The program — which we have called the “mass call-tracking program” in our lawsuit challenging it — is one of the most sweeping surveillance programs ever approved by a court. And so you might reasonably expect a lengthy opinion explaining in detail how such indiscriminate surveillance can possibly be lawful. Not so — the FISC managed to approve the indefinite tracking of every American’s phone calls in under 30 pages.
There are a lot of reasons to question the court’s reasoning, but I want to focus on the key passage, which is this one:
The principal problem with the court’s explanation in this paragraph is that it has no limit. Imagine replacing the key words — “telephone communications” and “telephone company’s metadata” — with just about any other set of information the government wants to collect, and you’ll be well on your way to justifying pervasive and indiscriminate surveillance of not just our phone records, but our emails, credit-card transactions, medical records, and more.

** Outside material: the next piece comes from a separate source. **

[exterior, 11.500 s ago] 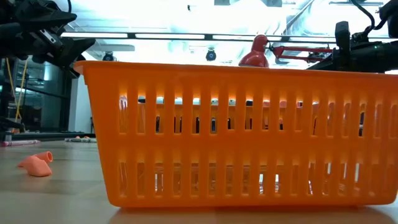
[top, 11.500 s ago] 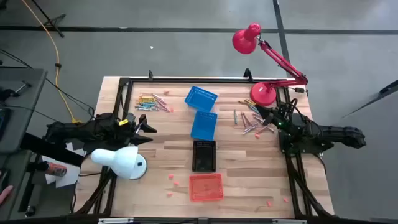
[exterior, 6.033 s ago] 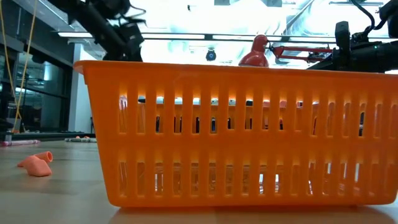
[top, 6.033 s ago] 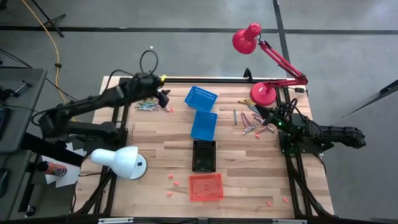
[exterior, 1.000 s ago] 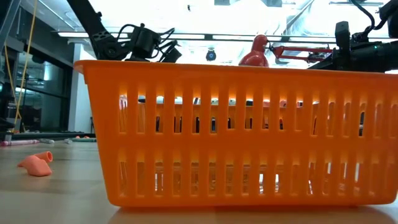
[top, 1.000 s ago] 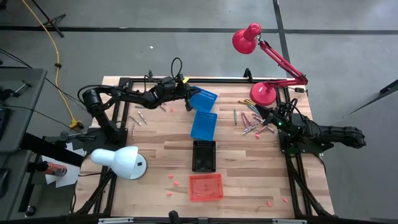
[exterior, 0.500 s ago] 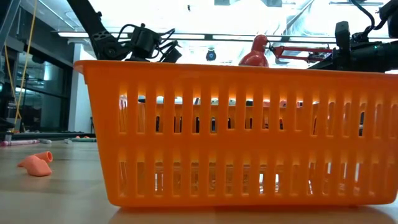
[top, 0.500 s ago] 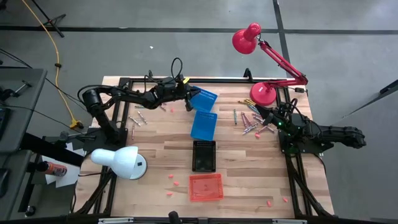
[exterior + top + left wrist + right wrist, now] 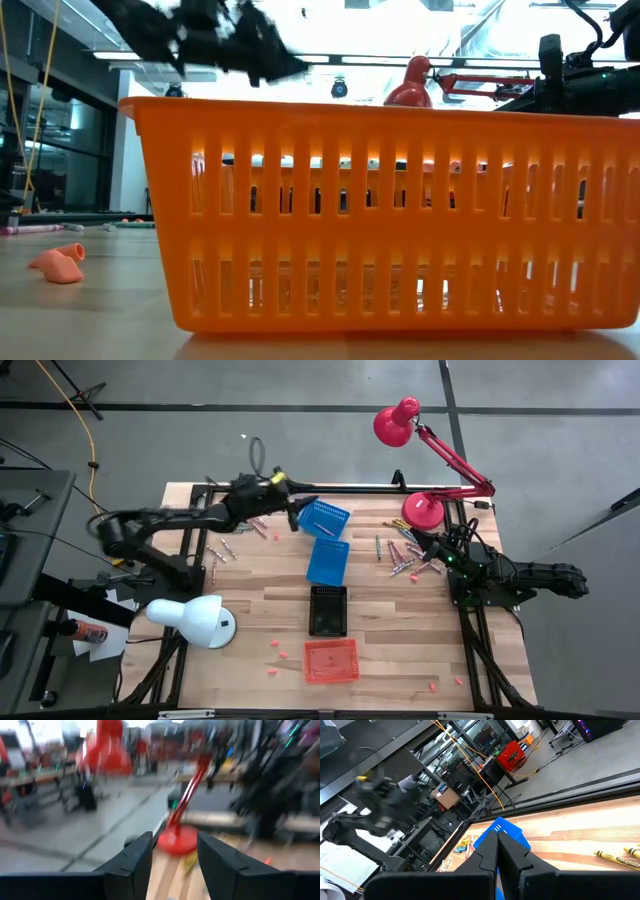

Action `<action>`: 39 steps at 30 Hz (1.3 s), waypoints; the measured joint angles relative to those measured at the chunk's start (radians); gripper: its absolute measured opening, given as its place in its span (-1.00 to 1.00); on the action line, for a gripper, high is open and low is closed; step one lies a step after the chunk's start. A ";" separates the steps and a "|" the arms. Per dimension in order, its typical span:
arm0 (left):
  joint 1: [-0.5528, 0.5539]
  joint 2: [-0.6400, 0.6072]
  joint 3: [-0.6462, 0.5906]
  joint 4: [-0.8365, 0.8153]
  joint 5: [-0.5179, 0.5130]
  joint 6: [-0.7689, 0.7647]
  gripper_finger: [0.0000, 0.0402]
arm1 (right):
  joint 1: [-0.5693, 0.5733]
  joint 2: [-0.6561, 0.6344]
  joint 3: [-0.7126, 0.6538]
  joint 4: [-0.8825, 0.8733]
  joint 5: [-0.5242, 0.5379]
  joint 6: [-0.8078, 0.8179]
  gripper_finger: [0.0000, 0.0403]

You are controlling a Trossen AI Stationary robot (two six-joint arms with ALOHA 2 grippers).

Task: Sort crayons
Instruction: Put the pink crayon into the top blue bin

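Observation:
Crayons lie in two loose piles on the table: one at the far left [image 9: 232, 538] and one at the far right [image 9: 402, 556]. My left gripper [image 9: 298, 510] hovers in the air at the left edge of the far blue basket [image 9: 324, 518]. In the left wrist view its fingers [image 9: 175, 837] stand open with nothing between them. My right gripper [image 9: 434, 548] waits by the right pile, and its fingers [image 9: 497, 836] are shut and empty. No crayon shows in the far blue basket.
A second blue basket [image 9: 327, 560], a black basket [image 9: 328, 610] and an orange basket [image 9: 331, 660] stand in a row down the table's middle. A red lamp's base [image 9: 423, 510] stands at the far right and a white lamp [image 9: 190, 620] at the near left. Small pink bits [image 9: 279, 650] lie near the orange basket.
My left gripper has risen quickly from low beside the far blue basket and drawn back a little toward the table's left; it shows blurred. My right arm has kept still.

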 joint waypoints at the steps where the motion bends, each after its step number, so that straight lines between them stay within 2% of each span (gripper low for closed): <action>1: -0.007 -0.049 0.000 -0.012 0.018 -0.016 -0.28 | 0.000 0.000 0.000 0.000 0.000 0.000 -1.00; 7: -0.044 -0.316 0.001 -0.163 0.176 -0.115 -0.31 | 0.000 0.000 0.000 0.000 0.000 0.000 -1.00; 12: -0.079 -0.448 0.001 -0.356 0.218 -0.122 -0.31 | 0.000 0.000 0.000 0.000 0.000 0.000 -1.00; 16: -0.114 -0.478 0.001 -0.419 0.218 -0.133 -0.30 | 0.000 0.000 0.000 0.000 0.000 0.000 -1.00; 26: -0.177 -0.480 0.001 -0.410 0.218 -0.157 -0.30 | 0.000 0.000 0.000 0.005 0.002 0.011 -1.00; 30: -0.179 -0.480 0.001 -0.412 0.218 -0.156 -0.30 | 0.000 0.008 0.000 0.132 0.024 -0.022 -1.00; 35: -0.179 -0.479 0.000 -0.413 0.214 -0.155 -0.30 | 0.001 0.072 0.000 0.501 -0.286 -0.215 -1.00; 37: -0.179 -0.479 0.000 -0.413 0.214 -0.155 -0.30 | 0.001 0.115 0.000 0.623 -0.334 -0.295 -1.00; 39: -0.179 -0.479 0.000 -0.413 0.214 -0.157 -0.31 | 0.001 0.165 0.002 0.681 -0.335 -0.356 -1.00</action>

According to the court’s logic, here are just a few examples of what we might expect to see in future opinions if we allow Big Brother to collect Big Data:
- Because known and unknown international terrorist operatives are using email, and because it is necessary to obtain the bulk collection of an email provider’s metadata to determine those connections between known and unknown international terrorist operatives as part of authorized investigations . . . .

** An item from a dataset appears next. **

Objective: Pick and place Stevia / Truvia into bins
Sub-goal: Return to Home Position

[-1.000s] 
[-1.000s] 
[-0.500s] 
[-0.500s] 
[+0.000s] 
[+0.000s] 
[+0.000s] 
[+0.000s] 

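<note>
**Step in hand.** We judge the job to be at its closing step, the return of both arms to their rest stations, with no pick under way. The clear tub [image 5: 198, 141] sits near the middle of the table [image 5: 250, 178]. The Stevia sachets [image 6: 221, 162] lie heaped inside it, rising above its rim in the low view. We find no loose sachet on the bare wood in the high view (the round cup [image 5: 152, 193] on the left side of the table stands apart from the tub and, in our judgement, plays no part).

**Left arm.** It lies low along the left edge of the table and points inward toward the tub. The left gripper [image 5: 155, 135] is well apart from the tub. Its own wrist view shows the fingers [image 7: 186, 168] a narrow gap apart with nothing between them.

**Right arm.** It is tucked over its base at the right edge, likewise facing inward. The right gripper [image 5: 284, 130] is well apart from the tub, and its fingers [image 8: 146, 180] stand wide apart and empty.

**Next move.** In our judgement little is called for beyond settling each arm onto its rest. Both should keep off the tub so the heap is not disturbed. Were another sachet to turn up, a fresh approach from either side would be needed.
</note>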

- Because known and unknown international terrorist operatives are engaging in financial transactions, and because it is necessary to obtain the bulk collection of a financial institution’s transaction history to determine those connections between known and unknown international terrorist operatives as part of authorized investigations . . . .
- Because known and unknown international terrorist operatives are using the Internet, and because it is necessary to obtain the bulk collection of an internet provider’s usage history to determine those connections between known and unknown international terrorist operatives as part of authorized investigations . . . .
These are not just hypothetical worries. A document published by the Guardian confirms that the NSA did, for years, acquire all of our email records — documenting whom we emailed, who emailed us, and when. The FISC’s latest opinion also drops tantalizing and troubling hints that there might be other so-called “bulk collection” programs. Unfortunately, all the details are redacted:
This should trouble us all for another reason: mission creep. The NSA’s surveillance is not limited to suspected terrorists. In fact, the government defines its “foreign intelligence” mission extraordinarily broadly to include gathering information about “foreign affairs.” And surveillance doesn’t stop with the NSA.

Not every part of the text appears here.